Pounding the pavement
Former Giant miner among many upgrading skills

Malcolm Gorrill
Northern News Services

Yellowknife (Mar 29/00) - "You'd rather be working than not working."

That's the attitude held by Dennis Moraff, a former Giant miner who recently completed a training course in hopes of securing new employment.

"You can't live up here without working today. It's only been six months, but it seems like six years."

Moraff worked at Giant mine for 14 years before becoming one of the more than 200 casualties of layoffs in October at the bankrupt mine. He has only worked one day since then, but he hopes to obtain a job in Fort Liard in April.

Moraff recently completed a one-week course, Oil and Gas Awareness, Safety Certification and Local Cultural Awareness, which was put on by NWT Community Mobilization Partnership and the Department of Education, Culture and Employment.

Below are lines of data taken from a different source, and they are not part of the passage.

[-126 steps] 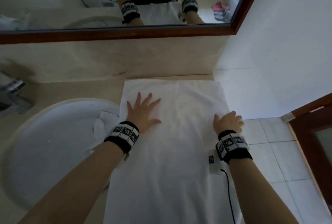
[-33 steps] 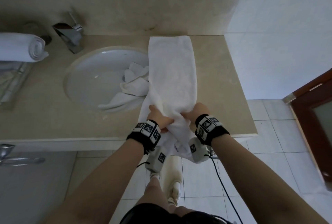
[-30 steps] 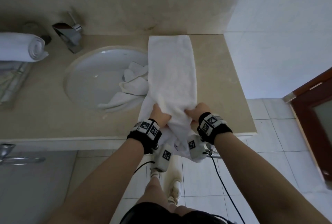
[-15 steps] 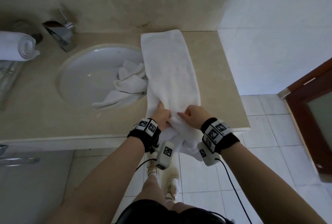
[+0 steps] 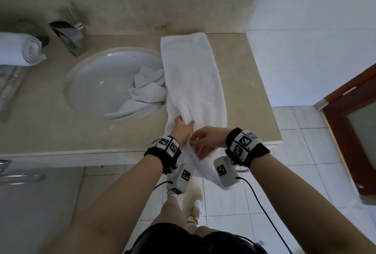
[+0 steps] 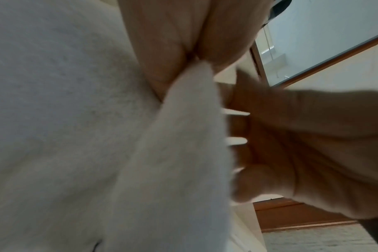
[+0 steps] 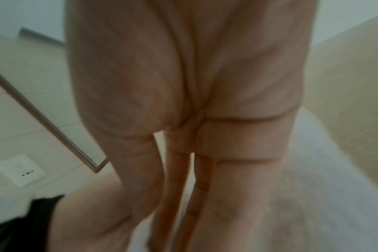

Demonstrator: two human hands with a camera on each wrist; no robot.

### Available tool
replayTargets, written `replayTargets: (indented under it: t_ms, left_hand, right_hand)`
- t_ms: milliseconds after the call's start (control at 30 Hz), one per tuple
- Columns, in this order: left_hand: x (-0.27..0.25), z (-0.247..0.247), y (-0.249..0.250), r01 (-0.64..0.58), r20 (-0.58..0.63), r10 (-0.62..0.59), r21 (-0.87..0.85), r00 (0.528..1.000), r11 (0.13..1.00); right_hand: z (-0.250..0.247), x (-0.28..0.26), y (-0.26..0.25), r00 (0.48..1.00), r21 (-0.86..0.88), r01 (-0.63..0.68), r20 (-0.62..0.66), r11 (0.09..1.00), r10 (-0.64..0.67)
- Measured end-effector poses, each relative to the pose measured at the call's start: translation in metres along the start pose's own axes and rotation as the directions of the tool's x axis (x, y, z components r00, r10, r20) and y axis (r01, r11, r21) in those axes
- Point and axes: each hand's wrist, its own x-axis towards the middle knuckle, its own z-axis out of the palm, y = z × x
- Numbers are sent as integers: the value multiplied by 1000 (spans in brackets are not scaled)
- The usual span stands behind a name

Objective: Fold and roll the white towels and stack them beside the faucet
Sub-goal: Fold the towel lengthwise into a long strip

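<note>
One long folded towel (image 5: 193,78) lies across the right part of the counter (image 5: 244,82), its far end near the back edge by the wall, its near end hanging over the front edge. It is thick white terry, folded into a narrow strip, soft and a little rumpled where it is held. The left hand (image 5: 182,129) pinches a bunched fold at the near end, thumb and fingers curled into the cloth. The right hand (image 5: 207,139) is beside it with fingers loosely spread and mostly straight, touching the hanging cloth and gripping nothing that I can see. I judge the step to be starting the roll; next, the near end needs squaring and a tight first turn, then even rolling toward the wall. One rolled towel (image 5: 19,49) lies at the left edge, beside the chrome faucet (image 5: 69,35). A crumpled towel (image 5: 146,95) waits in the round glossy basin (image 5: 97,82).
</note>
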Motion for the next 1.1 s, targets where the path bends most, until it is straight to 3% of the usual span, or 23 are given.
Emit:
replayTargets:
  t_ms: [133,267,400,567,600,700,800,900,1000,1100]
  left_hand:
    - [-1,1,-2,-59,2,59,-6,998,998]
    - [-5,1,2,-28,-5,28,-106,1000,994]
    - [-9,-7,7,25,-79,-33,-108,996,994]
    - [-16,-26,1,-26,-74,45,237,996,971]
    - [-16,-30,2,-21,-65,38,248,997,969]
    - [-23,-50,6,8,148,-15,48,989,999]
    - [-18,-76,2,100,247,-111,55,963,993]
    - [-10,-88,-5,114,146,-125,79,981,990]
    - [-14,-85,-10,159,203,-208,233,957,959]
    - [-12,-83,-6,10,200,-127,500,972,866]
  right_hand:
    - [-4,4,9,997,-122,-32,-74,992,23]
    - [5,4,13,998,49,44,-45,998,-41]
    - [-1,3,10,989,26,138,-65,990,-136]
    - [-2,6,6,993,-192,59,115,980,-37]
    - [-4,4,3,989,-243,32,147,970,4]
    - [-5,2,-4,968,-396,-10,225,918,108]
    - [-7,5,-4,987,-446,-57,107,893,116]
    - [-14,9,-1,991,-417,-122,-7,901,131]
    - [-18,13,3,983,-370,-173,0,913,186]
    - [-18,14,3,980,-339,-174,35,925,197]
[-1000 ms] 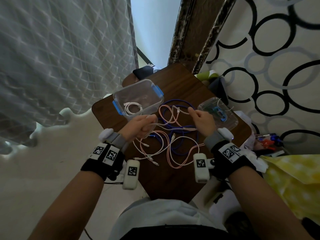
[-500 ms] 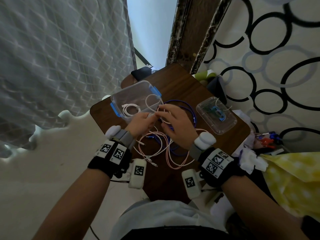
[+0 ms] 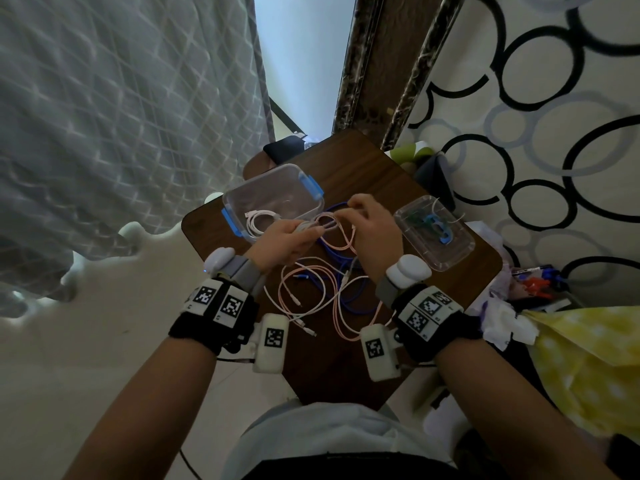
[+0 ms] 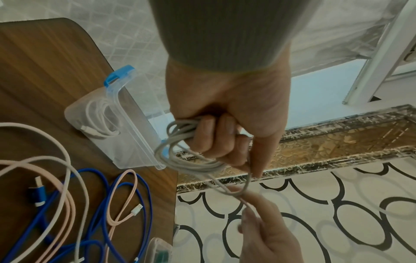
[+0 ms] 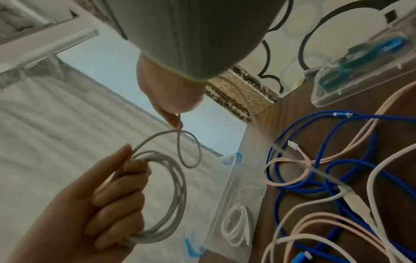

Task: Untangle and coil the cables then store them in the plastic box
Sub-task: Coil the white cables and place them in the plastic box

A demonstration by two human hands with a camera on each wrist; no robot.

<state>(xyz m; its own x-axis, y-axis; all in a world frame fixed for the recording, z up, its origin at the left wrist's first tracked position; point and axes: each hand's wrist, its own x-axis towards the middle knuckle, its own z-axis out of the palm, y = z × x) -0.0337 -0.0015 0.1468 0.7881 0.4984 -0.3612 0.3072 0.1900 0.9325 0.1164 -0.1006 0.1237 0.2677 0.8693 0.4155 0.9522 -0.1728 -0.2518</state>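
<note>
At the left stands the plastic box [image 3: 273, 199] on the table [image 3: 332, 368], a coiled white cable [image 3: 258, 221] lying inside it; just beside it my left hand [image 3: 287, 242] has its fingers curled round a grey cable [image 5: 164, 192] wound in several loops; my right hand [image 3: 372, 233] pinches the free end of that same cable between fingertips; below both hands pink cables [image 3: 322, 292] and blue cables [image 3: 341, 268] lie tangled; at the far right sits the lid [image 3: 433, 233].
</note>
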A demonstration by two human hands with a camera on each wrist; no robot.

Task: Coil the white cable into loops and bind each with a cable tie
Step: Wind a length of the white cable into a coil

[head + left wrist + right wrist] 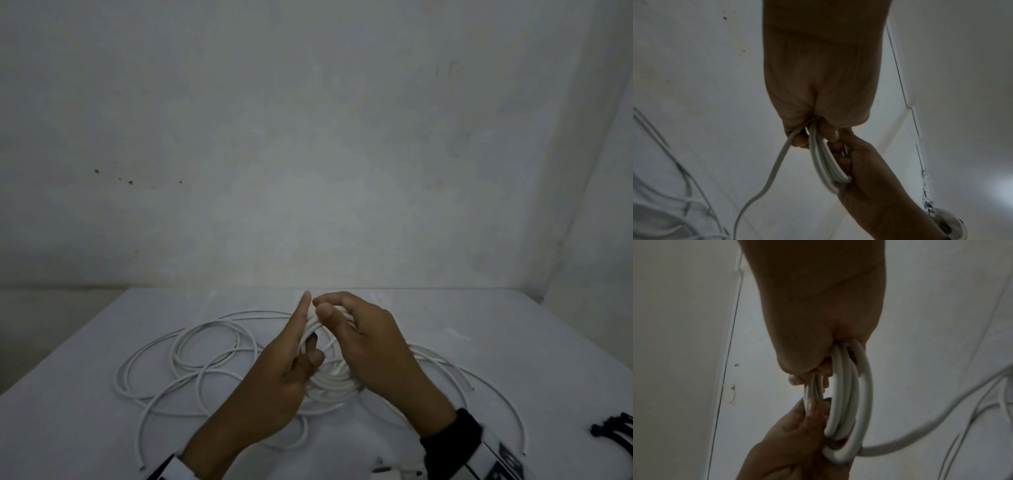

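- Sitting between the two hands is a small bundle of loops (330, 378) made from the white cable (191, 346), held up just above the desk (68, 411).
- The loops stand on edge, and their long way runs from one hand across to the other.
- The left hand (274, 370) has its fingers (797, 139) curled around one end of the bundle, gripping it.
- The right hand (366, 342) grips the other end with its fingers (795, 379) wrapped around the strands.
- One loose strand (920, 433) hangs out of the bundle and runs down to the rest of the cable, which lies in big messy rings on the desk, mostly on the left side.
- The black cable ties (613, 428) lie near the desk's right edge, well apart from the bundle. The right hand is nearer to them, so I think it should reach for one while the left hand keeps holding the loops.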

The course offered instruction in St. John's Ambulance/CPR; WHMIS (Workplace Hazardous Material Information System); transportation of dangerous goods; hydrogen sulfide; confined space rescue; and chainsaw safety.

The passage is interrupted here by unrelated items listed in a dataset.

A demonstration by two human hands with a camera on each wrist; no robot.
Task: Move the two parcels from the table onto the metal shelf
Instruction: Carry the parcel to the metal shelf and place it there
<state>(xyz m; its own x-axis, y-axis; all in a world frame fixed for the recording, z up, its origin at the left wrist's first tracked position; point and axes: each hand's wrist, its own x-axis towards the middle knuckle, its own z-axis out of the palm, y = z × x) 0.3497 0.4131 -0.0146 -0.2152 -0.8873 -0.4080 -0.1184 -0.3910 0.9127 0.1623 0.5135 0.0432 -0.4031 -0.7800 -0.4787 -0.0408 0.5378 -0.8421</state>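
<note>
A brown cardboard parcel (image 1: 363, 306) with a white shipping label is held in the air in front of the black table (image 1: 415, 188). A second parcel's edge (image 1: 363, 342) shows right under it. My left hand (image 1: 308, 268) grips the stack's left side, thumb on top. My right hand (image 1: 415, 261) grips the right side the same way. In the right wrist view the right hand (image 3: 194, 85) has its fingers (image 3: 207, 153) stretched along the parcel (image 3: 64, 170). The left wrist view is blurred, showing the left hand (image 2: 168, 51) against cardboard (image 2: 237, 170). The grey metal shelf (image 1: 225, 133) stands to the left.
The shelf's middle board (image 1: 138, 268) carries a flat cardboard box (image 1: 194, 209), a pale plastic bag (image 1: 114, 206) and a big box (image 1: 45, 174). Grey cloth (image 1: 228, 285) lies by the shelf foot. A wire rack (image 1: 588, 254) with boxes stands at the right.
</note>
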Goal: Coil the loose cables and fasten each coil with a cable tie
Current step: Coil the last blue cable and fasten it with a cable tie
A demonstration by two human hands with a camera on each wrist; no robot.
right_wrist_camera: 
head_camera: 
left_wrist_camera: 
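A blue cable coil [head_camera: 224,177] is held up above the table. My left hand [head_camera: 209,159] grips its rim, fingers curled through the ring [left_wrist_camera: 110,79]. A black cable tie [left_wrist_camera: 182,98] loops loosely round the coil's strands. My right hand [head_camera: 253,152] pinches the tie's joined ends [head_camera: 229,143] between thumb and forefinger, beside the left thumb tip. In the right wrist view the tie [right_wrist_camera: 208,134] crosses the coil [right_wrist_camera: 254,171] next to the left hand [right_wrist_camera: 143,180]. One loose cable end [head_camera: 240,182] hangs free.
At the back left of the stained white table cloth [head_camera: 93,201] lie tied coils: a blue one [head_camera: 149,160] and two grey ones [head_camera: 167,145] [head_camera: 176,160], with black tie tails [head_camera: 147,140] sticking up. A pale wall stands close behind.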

"It was a good course. Most of the guys learned stuff from it," Moraff said.

About 27 ex-Giant miners took part in the course.

Since being laid off Moraff has spent a lot of time at the Giant Mine Transition Centre set up around the time of the layoffs.

"Most of the guys who've used it found it helpful, because they know the guys that are around," Moraff said. "It's helped that everybody's in the same boat."

Moraff said he's seen a lot of fellow Giant miners leave town.

"My wife's working and myself, I can hang out, stay around and hopefully find something within town. That's the plan. If not, I'll be down the road, down the Mackenzie like the rest of them, as soon as the summer comes," he said.

"I've been up here since '84. It's just not that easy to make tracks."